Back to the Day Job

Ronnie teaching shibashi

There’s this guy called Ronnie. He was the centre of the taiji world in Scotland – yes, I know that’s a big claim, but he edited and produced the tai chi union magazine and he founded and has run an amazing annual festival of taiji called Tai Chi Caledonia for 20 years. Through his contacts he has spread incalculable knowledge for which people all over the world are grateful.

When I heard that he was ill, knowing how worrying it can be being ill and getting behind schedule when you’re self employed, I offered to go back to the day job and help him with the current magazine. I imagined phone calls or skype calls or chats at his bedside in the Beatson, being told what to include and where the material he had already collected was.

When I didn’t hear from him, I hoped that it was because he was getting better and he didn’t need my help, but I was surprised because although he could be gruff and grumpy, he was always courteous. Then I received an email from his right hand woman, Aileen, asking if I would get involved.

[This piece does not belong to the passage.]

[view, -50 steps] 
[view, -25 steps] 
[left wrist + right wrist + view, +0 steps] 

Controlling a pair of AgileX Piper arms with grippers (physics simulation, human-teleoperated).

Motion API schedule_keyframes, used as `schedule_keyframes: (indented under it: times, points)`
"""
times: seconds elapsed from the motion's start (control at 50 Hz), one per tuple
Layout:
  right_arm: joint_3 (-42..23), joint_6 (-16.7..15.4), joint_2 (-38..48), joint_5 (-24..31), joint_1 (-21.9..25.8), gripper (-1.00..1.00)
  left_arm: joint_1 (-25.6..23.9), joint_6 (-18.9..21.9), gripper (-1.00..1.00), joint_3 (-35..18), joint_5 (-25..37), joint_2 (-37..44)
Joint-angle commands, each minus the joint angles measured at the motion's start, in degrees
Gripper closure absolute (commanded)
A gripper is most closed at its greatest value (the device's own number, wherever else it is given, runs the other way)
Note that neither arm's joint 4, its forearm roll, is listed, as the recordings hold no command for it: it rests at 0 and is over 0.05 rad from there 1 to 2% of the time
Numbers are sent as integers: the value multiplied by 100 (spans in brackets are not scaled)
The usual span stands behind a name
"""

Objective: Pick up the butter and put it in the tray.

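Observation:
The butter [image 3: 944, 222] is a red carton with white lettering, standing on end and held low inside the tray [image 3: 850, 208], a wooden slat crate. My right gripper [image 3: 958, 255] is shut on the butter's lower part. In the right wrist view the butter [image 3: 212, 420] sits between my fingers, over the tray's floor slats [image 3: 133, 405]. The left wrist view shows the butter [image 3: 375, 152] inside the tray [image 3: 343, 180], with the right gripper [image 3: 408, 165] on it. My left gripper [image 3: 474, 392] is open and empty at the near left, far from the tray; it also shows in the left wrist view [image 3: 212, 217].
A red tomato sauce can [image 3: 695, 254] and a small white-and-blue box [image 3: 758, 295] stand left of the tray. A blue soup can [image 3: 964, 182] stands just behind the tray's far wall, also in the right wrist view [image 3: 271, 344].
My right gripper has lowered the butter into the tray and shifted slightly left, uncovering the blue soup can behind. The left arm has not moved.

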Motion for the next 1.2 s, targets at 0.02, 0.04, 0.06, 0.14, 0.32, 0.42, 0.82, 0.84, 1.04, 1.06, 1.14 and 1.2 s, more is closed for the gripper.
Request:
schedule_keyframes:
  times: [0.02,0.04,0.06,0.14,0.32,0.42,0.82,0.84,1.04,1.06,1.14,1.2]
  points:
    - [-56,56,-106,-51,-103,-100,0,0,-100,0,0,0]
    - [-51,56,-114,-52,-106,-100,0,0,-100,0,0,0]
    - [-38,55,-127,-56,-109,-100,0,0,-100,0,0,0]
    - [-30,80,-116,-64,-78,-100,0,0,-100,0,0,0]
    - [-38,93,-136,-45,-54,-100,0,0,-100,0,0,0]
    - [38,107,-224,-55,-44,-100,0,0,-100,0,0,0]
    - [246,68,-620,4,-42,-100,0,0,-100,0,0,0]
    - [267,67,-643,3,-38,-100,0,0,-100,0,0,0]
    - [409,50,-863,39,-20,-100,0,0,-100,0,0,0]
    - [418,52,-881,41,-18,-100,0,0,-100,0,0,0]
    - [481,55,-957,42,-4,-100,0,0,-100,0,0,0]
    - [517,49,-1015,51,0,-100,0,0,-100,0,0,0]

We had one productive meeting when I was on my way to a week in the sunshine and he told me his plans for what was to be his 50th magazine. He knew he didn’t have the energy to finish it and was indeed worrying about it, so he was very grateful. He explained some of the articles in the pipeline and we agreed to meet and put together a flatplan a week later when I got back.

A week later, he could hardly talk and was drifting in and out of consciousness. Friends had been visiting from Germany, France, Italy (even England). He acknowledged them all with a smile and an occasional ‘f… me, what are you doing here?’ All I could do was repeat the promise I had made to finish his magazine.

With Aileen’s help we found his laptop and copied some material that was there. She searched his computer at home too and obtained a template I could work from, but there was not a lot of content there. So I asked for help from all the usual contributors. Some of them still didn’t know he was ill; it was not easy being the one to break the news of his illness and, three days later, his passing. But without exception, people have rallied round and are providing everything I need, from articles to translations from Chinese and photographs.

I have been inundated with tributes to him for the magazine, which I’ve been reading with tears rolling down my cheeks. How could one man be so loved and valued by so many people?  Everything I read makes me feel more acutely what we have lost.

There is only one thing you can do when you have been privileged to know someone like this and that is to carry on. Helen and I discussed the next workshop and we decided we would offer Shibashi, which Ronnie taught us at Samye Ling one freezing November weekend (Helen and I were the skinflints who camped there in our campervans with four sleeping bags and ice on the inside of the windows!) That picture up top is Ronnie teaching it at Caledonia.

Elsewhere in the taiji world, his students are taking over as many of the 17 classes he taught (from Carrick House to Maggie’s Centre and Barlinnie) as possible, and there is a strong determination that Tai Chi Caledonia will go on, and on.

Meanwhile, I’m doing my little bit by going back to the day job.